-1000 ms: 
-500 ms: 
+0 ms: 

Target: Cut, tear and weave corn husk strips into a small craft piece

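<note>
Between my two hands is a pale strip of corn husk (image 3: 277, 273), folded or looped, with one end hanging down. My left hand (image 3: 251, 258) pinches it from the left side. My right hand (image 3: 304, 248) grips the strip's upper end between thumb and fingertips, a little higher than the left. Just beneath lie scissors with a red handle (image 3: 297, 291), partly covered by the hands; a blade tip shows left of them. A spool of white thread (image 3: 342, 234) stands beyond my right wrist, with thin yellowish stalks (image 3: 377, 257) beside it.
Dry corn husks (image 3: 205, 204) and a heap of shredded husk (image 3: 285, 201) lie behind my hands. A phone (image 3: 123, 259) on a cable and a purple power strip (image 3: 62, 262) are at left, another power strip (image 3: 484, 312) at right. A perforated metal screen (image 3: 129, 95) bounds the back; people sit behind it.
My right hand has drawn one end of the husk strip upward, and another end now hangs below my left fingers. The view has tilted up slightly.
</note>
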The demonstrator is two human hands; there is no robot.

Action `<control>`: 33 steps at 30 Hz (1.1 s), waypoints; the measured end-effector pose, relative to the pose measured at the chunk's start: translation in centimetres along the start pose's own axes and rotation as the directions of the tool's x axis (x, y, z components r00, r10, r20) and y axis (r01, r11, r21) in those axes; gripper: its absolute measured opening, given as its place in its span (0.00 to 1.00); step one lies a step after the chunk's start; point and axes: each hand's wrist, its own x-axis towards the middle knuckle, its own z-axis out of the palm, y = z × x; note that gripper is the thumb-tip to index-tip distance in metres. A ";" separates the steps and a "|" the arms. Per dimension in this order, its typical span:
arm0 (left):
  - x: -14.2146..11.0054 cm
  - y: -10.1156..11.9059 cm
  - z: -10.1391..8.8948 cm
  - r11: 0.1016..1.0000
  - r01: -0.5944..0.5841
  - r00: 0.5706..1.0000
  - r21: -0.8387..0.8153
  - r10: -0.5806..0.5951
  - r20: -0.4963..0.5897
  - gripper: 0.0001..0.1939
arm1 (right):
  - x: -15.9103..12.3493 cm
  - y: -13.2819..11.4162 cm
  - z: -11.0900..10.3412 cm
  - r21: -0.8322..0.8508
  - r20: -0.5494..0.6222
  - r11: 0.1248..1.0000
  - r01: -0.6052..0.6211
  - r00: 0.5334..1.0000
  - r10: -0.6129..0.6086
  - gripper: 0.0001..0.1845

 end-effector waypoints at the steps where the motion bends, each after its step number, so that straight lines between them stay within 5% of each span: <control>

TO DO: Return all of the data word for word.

SOLUTION FOR THIS EXERCISE:
-1000 ms: 
-500 ms: 
+0 ms: 

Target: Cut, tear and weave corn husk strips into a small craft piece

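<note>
Between my two hands is a pale strip of corn husk (image 3: 277, 273), folded or looped, with one end hanging down. My left hand (image 3: 251, 258) pinches it from the left side. My right hand (image 3: 304, 248) grips the strip's upper end between thumb and fingertips, a little higher than the left. Just beneath lie scissors with a red handle (image 3: 297, 291), partly covered by the hands; a blade tip shows left of them. A spool of white thread (image 3: 342, 234) stands beyond my right wrist, with thin yellowish stalks (image 3: 377, 257) beside it.
Dry corn husks (image 3: 205, 204) and a heap of shredded husk (image 3: 285, 201) lie behind my hands. A phone (image 3: 123, 259) on a cable and a purple power strip (image 3: 62, 262) are at left, another power strip (image 3: 484, 312) at right. A perforated metal screen (image 3: 129, 95) bounds the back; people sit behind it.
My right hand has drawn one end of the husk strip upward, and another end now hangs below my left fingers. The view has tilted up slightly.
</note>
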The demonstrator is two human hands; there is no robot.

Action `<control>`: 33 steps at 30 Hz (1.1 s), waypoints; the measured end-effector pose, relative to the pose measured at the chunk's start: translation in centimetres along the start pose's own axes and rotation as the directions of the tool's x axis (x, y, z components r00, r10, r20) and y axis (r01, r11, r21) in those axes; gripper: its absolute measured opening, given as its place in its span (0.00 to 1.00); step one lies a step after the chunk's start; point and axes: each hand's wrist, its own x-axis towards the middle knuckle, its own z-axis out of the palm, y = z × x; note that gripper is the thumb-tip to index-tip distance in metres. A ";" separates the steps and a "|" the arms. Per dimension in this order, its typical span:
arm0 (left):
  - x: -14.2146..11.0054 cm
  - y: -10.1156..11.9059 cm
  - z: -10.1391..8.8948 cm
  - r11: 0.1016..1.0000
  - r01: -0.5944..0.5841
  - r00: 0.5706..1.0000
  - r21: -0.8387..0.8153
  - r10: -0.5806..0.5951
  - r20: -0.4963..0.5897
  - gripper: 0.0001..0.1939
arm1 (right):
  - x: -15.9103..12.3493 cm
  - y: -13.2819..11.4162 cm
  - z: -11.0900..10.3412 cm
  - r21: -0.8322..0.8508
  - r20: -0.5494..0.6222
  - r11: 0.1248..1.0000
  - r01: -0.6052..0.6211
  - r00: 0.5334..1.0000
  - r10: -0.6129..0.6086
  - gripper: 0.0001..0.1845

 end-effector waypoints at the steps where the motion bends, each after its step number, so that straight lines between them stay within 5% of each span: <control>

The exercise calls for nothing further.